Under this line are the records; write out word for word the part that begins at the line containing "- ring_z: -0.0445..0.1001" and ends at the line containing "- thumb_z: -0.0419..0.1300", and no more.

=-=-=

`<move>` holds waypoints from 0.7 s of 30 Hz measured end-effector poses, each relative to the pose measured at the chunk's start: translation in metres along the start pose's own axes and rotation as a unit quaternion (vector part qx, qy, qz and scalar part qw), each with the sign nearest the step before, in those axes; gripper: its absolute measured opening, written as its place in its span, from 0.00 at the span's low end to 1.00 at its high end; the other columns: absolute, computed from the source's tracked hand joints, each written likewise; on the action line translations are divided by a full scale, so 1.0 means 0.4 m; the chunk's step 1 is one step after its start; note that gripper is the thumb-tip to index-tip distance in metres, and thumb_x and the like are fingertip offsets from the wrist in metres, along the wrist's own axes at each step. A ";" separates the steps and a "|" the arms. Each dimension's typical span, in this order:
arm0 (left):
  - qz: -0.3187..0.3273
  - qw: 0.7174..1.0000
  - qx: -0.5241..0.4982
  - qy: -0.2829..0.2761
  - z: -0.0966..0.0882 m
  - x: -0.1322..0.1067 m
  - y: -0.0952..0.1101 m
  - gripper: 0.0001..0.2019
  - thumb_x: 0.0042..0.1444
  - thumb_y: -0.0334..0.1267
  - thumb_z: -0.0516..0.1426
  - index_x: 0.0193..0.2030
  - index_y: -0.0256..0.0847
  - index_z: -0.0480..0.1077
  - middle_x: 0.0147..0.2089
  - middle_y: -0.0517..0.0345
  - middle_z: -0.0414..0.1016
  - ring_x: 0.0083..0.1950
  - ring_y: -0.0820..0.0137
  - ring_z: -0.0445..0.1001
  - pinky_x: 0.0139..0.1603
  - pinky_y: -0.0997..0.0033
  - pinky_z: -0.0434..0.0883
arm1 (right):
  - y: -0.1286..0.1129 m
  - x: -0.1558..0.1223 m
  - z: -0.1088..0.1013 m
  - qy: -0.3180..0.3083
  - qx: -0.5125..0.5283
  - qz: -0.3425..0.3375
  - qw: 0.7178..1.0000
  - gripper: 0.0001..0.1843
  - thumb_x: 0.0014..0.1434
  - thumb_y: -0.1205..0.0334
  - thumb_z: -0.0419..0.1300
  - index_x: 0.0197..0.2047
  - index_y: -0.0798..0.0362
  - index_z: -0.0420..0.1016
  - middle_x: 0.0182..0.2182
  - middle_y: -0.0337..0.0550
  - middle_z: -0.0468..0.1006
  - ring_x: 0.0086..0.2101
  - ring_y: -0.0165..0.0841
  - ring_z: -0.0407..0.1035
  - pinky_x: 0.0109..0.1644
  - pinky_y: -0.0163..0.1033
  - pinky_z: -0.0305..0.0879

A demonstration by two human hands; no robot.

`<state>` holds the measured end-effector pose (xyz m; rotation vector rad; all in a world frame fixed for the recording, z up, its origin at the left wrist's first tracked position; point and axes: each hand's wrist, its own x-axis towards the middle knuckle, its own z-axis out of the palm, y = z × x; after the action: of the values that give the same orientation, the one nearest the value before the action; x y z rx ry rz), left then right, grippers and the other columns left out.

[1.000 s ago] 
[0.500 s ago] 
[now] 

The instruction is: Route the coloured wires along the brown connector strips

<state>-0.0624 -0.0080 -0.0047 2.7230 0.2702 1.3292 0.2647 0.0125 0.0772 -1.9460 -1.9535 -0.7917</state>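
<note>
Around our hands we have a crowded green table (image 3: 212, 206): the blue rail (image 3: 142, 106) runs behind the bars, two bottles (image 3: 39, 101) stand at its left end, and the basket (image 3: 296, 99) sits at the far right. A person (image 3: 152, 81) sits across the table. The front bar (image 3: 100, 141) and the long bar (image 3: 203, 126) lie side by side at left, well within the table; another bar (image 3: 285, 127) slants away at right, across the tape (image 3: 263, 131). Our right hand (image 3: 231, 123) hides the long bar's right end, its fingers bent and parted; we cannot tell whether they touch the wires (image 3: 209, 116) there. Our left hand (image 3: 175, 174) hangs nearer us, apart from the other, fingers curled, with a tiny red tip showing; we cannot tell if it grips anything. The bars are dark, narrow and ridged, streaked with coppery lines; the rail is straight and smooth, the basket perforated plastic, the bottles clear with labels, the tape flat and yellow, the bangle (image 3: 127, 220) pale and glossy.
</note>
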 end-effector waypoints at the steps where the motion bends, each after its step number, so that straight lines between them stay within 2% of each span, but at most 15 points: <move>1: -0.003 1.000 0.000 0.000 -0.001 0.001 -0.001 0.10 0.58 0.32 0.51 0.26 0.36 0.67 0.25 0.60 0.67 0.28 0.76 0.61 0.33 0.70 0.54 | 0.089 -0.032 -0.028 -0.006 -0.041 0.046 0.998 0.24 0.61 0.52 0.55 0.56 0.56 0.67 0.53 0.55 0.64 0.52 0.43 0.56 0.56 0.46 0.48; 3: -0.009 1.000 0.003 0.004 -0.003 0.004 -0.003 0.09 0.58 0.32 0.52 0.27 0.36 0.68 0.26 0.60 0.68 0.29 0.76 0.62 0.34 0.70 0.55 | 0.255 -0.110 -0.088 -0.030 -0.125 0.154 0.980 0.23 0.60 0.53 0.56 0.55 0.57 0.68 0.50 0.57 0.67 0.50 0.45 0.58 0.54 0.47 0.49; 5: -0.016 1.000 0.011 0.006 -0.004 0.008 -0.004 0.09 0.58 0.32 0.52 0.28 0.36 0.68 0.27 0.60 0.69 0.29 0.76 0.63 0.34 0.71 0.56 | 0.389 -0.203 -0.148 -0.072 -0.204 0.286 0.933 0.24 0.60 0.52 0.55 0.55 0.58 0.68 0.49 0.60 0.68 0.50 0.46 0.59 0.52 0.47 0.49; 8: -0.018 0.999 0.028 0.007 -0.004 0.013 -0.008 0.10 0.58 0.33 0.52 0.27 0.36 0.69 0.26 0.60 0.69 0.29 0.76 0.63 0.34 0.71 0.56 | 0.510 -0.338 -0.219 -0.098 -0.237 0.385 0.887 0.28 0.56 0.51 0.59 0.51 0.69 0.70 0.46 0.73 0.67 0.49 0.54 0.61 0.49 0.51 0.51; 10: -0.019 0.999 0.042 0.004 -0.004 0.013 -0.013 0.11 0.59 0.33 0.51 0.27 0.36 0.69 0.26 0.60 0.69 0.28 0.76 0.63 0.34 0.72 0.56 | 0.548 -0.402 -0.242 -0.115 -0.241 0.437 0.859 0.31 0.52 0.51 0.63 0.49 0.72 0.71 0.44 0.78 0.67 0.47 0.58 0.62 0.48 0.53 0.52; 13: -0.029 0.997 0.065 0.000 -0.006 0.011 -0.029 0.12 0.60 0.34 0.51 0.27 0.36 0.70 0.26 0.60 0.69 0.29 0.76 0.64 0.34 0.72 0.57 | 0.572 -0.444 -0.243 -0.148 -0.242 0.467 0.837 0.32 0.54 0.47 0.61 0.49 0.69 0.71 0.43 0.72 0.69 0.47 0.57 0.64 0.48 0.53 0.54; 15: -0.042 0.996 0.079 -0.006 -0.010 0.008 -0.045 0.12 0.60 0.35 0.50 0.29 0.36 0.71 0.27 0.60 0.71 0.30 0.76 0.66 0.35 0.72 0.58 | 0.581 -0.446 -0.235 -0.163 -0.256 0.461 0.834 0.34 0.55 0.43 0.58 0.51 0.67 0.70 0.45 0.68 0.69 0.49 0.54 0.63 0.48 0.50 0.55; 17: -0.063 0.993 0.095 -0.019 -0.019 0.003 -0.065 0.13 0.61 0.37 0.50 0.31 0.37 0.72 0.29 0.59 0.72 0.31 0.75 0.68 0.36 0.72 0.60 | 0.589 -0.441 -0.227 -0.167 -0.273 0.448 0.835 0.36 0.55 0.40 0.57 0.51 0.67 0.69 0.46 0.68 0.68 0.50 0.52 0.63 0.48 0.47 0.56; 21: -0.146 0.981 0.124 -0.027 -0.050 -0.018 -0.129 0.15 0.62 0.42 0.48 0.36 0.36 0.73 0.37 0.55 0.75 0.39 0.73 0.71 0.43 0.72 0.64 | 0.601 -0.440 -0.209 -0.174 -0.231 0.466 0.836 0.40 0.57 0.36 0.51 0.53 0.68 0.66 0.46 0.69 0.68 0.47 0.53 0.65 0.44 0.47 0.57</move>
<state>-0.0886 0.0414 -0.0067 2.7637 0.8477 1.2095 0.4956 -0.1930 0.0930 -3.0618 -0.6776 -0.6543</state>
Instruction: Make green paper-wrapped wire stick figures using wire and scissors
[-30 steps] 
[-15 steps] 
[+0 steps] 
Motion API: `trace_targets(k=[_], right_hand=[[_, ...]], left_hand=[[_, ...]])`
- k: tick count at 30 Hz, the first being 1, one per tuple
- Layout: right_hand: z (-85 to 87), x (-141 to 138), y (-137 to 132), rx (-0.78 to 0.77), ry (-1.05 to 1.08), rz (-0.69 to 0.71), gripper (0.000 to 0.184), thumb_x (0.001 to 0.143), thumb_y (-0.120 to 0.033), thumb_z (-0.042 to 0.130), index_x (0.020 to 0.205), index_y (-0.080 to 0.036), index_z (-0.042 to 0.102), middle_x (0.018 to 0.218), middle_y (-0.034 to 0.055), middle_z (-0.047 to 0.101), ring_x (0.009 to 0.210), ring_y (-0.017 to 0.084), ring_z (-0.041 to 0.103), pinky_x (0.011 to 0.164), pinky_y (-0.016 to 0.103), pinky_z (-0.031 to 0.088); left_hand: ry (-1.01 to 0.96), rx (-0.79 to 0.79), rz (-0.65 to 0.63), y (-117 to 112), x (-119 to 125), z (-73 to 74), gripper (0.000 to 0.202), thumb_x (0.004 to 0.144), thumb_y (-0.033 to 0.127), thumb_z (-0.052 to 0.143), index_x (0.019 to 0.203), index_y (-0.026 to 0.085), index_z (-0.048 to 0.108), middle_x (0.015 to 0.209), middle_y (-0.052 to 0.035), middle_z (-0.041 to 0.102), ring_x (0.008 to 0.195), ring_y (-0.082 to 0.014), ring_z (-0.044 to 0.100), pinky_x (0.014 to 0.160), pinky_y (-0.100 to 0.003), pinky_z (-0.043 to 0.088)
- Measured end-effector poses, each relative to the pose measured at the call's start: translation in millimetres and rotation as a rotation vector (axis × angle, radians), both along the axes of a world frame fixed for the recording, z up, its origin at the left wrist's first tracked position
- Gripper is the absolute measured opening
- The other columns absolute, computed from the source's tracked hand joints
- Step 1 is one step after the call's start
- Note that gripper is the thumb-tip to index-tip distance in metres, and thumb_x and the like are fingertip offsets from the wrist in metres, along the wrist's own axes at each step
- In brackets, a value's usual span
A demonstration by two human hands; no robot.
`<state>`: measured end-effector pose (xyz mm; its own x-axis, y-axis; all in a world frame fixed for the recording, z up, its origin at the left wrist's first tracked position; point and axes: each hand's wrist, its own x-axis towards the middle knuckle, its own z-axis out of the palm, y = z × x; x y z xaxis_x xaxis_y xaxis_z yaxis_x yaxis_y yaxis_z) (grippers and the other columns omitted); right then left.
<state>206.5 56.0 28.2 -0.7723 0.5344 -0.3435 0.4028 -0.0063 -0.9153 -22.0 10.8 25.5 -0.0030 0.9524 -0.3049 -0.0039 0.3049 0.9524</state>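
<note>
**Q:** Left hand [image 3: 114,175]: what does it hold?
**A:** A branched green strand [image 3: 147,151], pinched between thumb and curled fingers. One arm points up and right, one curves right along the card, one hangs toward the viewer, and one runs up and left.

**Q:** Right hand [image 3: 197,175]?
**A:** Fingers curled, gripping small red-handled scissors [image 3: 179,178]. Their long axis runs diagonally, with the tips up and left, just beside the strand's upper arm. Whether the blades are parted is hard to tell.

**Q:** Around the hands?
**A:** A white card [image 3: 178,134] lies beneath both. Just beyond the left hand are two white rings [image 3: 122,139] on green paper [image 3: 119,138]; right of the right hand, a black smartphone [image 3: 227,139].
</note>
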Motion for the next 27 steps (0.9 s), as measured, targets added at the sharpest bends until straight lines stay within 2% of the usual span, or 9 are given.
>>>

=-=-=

### ANSWER AREA
  - ring_z: -0.0445..0.1001
  - pinky_x: 0.0139..0.1603
  - pinky_y: -0.0997..0.0033
  - pinky_z: -0.0434..0.0883
arm1 (right):
  - y: -0.1286..0.1129 m
  - x: -0.1558..0.1223 m
  - z: -0.1088..0.1013 m
  - qy: -0.3180..0.3083
  - qx: -0.5125..0.5283
  - qz: -0.3425..0.3375
  - qw: 0.7178..1.0000
  - gripper: 0.0001..0.1843
  - thumb_x: 0.0014..0.1434
  - thumb_y: -0.1205..0.0334
  - thumb_z: -0.0419..0.1300

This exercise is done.